» **YOUR GOAL**:
Line count for "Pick": give the number of lines in the records below that hold it, and nothing else.

────

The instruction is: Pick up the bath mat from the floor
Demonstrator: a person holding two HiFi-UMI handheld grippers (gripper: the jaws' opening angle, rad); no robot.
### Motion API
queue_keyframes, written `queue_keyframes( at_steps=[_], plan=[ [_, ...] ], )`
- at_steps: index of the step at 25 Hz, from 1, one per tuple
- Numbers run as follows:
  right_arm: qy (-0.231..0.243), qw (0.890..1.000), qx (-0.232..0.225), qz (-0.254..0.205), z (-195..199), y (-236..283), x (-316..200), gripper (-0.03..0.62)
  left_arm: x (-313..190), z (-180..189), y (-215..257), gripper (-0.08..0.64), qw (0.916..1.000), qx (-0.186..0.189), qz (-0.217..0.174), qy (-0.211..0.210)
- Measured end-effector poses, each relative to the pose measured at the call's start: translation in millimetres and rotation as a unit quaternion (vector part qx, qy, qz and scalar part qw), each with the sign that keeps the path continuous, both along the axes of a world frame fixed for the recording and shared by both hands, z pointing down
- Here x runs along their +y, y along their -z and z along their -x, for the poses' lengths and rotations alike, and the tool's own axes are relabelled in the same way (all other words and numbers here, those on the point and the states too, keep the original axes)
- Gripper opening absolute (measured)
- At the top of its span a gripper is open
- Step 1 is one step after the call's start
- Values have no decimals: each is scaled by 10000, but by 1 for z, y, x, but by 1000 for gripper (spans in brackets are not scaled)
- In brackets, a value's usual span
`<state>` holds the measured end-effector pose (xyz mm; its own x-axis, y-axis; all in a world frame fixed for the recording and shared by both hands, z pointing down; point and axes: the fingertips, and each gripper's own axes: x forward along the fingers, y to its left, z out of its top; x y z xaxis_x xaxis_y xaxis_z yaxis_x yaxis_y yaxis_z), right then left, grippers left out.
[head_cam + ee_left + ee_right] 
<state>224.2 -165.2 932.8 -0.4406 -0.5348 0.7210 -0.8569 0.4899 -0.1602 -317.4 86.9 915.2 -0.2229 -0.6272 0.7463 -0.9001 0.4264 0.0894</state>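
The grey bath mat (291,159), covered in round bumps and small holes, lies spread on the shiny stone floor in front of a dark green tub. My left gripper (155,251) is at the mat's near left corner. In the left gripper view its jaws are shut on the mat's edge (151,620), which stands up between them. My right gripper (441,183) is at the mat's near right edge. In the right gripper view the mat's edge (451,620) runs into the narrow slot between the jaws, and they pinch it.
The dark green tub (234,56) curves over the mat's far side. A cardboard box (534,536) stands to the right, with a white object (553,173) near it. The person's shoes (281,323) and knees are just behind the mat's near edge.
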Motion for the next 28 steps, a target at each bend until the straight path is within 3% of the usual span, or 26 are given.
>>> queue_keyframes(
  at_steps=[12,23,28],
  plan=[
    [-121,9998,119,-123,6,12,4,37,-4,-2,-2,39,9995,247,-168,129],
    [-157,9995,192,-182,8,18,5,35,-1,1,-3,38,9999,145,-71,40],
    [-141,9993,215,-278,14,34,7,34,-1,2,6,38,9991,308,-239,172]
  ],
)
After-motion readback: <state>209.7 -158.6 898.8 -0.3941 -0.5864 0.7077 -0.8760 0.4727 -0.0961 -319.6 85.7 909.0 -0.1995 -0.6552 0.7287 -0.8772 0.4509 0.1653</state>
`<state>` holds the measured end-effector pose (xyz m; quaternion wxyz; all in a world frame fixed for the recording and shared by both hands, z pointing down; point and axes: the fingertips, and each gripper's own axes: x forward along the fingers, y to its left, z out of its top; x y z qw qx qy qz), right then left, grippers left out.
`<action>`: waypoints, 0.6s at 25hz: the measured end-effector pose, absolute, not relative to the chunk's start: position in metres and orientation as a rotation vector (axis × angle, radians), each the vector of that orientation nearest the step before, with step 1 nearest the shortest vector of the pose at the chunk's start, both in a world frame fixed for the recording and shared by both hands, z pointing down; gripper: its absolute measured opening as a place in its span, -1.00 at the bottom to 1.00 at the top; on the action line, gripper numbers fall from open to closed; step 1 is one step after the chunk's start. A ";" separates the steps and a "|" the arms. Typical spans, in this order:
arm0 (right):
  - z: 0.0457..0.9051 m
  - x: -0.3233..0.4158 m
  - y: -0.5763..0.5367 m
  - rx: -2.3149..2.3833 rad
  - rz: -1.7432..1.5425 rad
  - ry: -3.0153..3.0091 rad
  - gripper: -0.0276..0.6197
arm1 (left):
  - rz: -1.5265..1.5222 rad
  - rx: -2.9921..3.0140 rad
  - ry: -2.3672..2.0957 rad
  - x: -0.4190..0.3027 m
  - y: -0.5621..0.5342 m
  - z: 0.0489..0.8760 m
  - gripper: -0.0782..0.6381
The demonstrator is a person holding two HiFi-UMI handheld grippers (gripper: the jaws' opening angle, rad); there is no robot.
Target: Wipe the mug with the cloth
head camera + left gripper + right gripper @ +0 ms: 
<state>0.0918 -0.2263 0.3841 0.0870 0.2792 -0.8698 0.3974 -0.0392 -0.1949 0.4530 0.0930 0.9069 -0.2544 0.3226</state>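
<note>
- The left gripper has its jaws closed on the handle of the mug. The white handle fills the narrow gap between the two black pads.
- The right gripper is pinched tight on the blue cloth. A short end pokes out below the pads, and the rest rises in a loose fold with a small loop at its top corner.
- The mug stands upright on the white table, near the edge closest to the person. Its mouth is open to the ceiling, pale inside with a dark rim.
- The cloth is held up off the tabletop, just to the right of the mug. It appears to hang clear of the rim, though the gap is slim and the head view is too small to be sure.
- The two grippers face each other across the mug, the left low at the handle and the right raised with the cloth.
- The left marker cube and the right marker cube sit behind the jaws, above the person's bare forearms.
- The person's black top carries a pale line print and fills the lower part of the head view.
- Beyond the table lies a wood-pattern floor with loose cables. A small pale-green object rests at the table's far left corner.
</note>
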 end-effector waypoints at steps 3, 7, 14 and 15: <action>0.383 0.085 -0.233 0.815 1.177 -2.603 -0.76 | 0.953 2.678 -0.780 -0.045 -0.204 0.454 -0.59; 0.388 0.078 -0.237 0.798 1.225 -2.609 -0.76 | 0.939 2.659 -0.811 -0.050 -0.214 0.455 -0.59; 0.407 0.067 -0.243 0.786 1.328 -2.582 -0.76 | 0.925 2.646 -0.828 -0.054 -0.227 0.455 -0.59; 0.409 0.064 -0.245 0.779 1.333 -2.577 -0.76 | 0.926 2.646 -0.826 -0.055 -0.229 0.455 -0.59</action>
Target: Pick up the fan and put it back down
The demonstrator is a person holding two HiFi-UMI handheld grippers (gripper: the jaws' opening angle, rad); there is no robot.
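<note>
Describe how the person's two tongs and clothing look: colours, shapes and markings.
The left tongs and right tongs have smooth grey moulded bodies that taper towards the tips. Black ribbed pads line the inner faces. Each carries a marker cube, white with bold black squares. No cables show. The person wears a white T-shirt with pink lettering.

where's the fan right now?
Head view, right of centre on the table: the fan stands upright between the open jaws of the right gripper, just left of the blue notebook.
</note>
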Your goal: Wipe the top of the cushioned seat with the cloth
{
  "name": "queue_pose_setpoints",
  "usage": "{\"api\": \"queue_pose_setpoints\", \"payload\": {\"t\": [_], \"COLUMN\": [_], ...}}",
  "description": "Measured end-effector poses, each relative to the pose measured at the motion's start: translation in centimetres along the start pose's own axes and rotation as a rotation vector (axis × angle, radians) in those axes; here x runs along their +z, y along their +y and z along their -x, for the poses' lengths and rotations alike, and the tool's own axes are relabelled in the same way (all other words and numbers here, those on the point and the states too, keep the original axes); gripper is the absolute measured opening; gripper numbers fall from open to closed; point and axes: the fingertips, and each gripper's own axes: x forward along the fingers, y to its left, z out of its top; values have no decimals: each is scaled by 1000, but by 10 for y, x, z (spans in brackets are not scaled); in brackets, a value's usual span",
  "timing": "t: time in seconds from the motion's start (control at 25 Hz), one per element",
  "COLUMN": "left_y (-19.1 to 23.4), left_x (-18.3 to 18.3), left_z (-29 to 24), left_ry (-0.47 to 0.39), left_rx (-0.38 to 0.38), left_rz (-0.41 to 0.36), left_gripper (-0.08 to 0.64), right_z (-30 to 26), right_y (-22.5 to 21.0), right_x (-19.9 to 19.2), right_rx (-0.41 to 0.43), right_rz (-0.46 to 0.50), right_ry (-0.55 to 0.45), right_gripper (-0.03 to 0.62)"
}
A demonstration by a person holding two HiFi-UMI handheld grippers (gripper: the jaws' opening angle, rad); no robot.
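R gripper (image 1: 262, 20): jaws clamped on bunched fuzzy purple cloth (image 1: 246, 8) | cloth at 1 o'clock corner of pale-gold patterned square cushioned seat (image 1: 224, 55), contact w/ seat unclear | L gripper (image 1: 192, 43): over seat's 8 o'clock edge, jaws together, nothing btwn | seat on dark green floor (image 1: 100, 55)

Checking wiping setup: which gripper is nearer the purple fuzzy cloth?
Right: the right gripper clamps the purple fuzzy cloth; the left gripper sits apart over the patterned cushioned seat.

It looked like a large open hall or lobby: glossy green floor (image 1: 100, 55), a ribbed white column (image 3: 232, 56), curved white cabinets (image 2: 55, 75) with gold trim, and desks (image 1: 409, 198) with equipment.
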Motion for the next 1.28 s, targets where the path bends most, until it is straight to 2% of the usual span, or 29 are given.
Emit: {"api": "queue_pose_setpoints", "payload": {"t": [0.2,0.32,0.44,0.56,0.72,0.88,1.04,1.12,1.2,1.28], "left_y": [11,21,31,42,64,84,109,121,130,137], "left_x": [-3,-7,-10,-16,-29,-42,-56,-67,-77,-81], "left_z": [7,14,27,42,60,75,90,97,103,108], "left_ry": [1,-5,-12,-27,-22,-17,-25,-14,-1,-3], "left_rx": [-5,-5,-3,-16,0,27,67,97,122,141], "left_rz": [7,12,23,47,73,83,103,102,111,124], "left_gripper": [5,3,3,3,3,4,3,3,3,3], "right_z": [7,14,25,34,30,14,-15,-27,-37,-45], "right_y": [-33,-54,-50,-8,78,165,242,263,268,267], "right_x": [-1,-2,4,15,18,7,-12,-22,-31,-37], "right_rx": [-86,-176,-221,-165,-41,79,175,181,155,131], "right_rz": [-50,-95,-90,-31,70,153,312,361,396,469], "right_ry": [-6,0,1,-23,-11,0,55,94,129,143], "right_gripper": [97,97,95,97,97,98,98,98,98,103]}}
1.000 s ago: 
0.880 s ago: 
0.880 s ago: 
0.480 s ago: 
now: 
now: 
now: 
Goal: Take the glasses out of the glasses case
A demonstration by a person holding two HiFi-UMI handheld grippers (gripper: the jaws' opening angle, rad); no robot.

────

» **SOLUTION TO THIS PROBLEM**:
2